历来这等道谢再客气的话,都不会只说一句就停,随即自然又是几句“殿下勤政公允”之类又是称赞又是客气。
晏柔月站在母亲身边,起初只是眼观鼻鼻观心,心想等这些客套话说完,萧铮应该也就回去了罢。
谁知顺着母亲的称赞,萧铮居然迅速将话题带到了父亲晏宸与兄长晏恩霖身上:“——夫人实在过誉。不瞒夫人,本王虽领实任有年,所历仍以京中案件事务为主。今次得与国公爷并令郎共事,见闻增广,受教良多,得闻小吏兵卒并黎庶切身之苦,益感参议政事责任之重。”

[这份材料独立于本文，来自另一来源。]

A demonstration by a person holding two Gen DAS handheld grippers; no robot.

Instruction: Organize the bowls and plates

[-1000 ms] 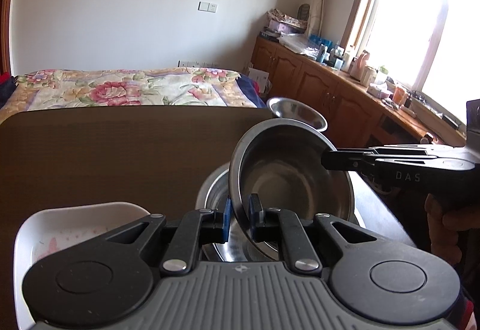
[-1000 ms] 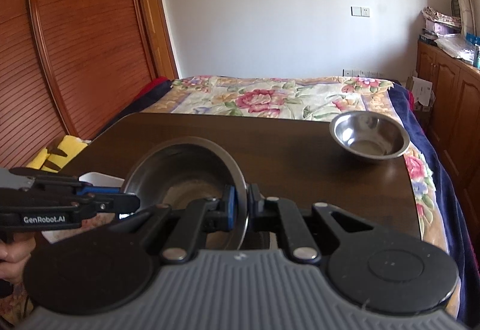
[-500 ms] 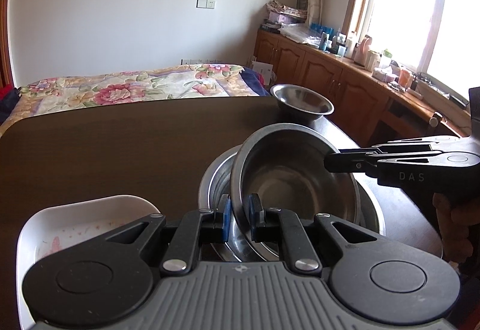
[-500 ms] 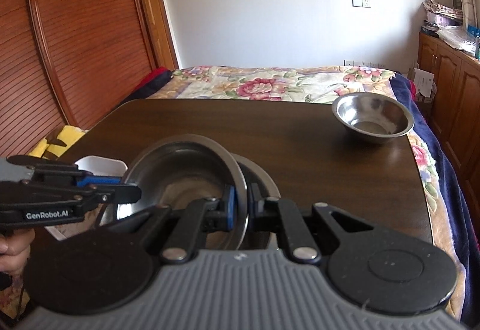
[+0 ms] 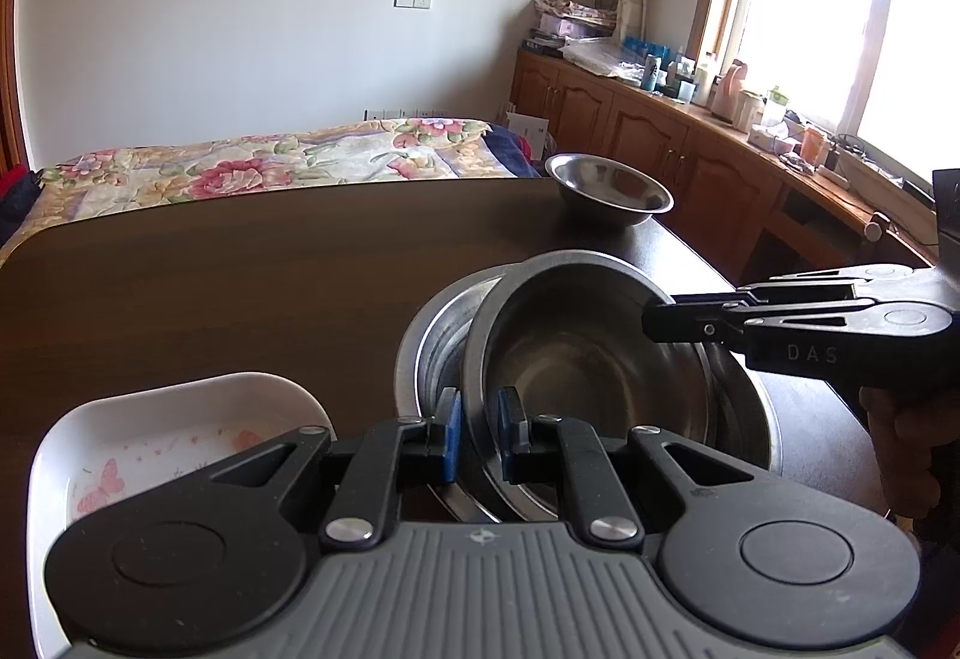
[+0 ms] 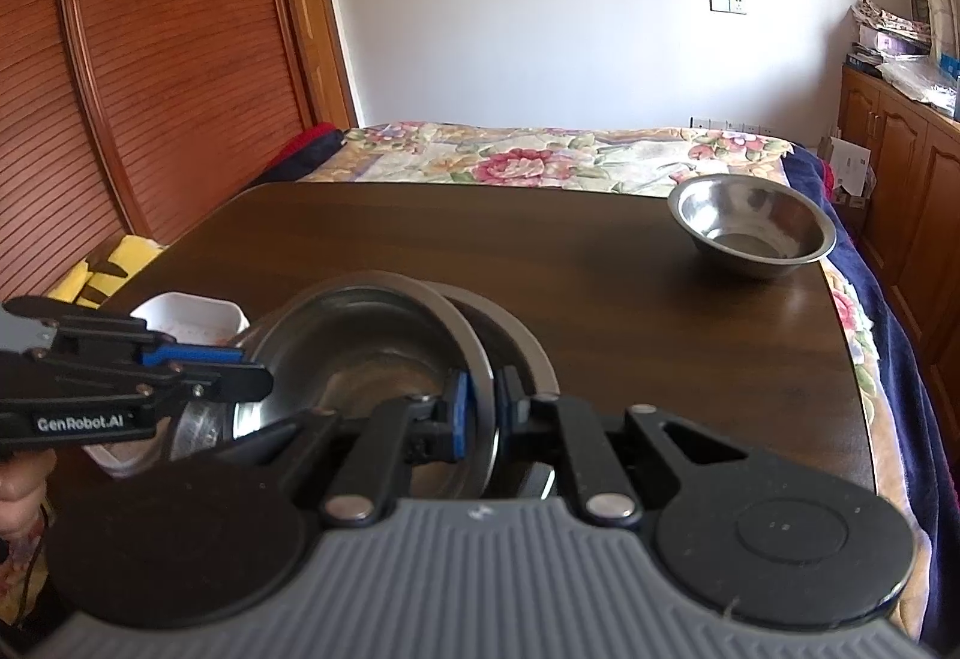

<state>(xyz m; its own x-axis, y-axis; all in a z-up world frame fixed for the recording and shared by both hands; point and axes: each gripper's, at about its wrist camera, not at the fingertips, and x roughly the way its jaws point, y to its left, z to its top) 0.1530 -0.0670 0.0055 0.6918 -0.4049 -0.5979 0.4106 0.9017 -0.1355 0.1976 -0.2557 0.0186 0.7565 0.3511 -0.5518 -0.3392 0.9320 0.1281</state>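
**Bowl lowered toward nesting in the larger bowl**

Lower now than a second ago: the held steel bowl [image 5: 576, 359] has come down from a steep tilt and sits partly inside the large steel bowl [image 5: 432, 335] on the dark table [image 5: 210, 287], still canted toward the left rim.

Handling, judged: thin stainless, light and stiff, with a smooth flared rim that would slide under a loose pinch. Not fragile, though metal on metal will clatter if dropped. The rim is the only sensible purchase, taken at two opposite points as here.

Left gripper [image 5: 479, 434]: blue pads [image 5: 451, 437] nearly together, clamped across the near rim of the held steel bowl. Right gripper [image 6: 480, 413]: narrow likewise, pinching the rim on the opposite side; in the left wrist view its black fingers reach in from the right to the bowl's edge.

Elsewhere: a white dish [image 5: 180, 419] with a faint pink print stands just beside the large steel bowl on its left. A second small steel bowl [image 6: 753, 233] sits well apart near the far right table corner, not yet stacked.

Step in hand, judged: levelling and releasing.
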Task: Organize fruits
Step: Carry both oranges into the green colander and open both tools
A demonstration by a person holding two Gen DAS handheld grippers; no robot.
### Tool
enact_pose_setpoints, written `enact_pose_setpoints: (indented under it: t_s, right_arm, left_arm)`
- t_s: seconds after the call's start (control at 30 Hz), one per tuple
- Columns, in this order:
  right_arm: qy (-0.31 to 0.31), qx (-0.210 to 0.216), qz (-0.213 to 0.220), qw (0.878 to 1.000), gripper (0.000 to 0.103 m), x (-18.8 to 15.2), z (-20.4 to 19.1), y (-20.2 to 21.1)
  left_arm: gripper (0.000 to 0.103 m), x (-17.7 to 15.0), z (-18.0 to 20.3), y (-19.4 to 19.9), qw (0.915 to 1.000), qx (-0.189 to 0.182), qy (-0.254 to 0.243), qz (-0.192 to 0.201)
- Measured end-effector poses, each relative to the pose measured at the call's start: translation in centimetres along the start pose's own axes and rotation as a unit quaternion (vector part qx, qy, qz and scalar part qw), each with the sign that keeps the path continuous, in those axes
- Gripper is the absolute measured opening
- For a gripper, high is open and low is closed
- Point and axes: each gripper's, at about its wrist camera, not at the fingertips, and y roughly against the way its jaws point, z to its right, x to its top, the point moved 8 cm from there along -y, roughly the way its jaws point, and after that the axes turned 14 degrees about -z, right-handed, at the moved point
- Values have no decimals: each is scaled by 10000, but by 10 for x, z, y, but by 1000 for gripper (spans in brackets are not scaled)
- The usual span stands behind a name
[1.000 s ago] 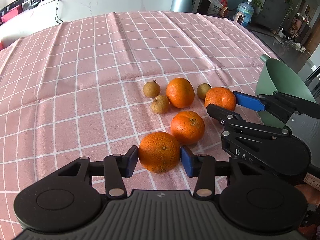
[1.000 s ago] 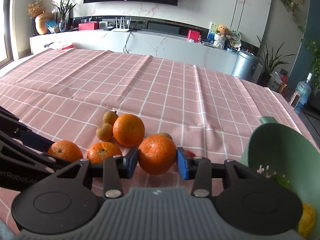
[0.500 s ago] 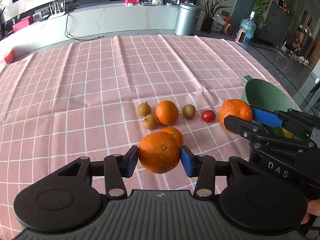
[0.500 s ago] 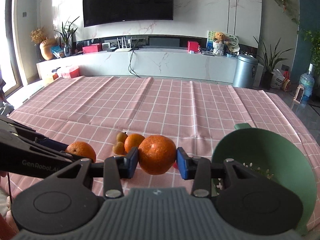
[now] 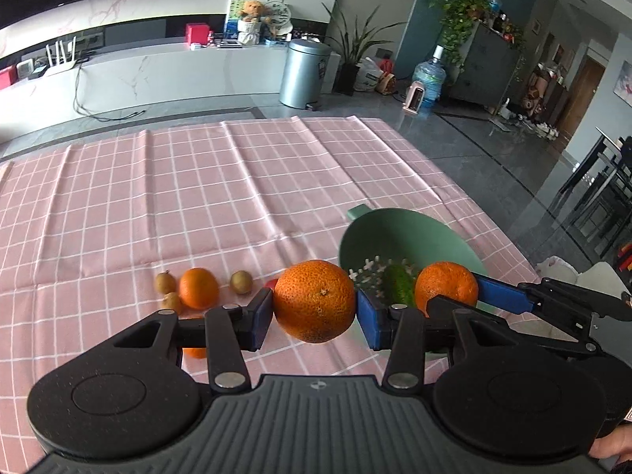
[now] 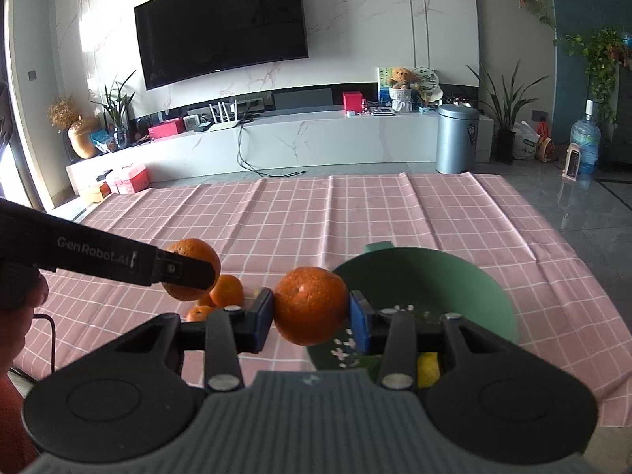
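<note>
My left gripper (image 5: 315, 312) is shut on an orange (image 5: 315, 301) and holds it well above the pink checked cloth, just left of the green colander (image 5: 410, 237). My right gripper (image 6: 311, 318) is shut on another orange (image 6: 311, 305), held at the colander's (image 6: 430, 276) near left rim; this orange also shows in the left wrist view (image 5: 446, 288). On the cloth lie one orange (image 5: 198, 288), three small brown fruits (image 5: 241, 281), a cherry tomato (image 5: 271, 283) and a partly hidden orange (image 5: 194, 352). The colander holds a green vegetable (image 5: 399, 286) and a yellow fruit (image 6: 428, 369).
The cloth-covered table's right edge (image 5: 509, 237) runs just beyond the colander, with grey floor past it. A silver bin (image 5: 304, 73) and a white media bench (image 6: 276, 138) stand behind the table's far edge.
Both grippers have lifted their oranges off the cloth and carried them right toward the colander. The fruits left on the cloth have not moved.
</note>
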Motion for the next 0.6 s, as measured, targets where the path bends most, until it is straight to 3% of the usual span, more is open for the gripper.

谦逊诚恳至此,晏宸与晏恩霖父子自是连称殿下过谦云云。
晏柔月唇角微微一抽,昭正司设置初衷,就是为了广通天下言路,使各地军政民情皆可上达,萧铮的耳目根本遍布全国十六州,哪里就说的好像不闻天下事,全靠她父兄开阔眼界似的。
但此时此言,落在父母与兄长耳中,自是舒畅欣慰,亦觉得外间人言不可信,三殿下哪里就什么阎王阎君的,分明是极谦和谨慎的忠敬少年。
想到这里,她终于忍不住轻轻抬起眼帘,向萧铮望过去。
刚好他的余光也扫过来,两人极快地互相看了一眼。
萧铮是正对着晏宸与纪韶华说话,态度自然还是那样的谦逊诚恳。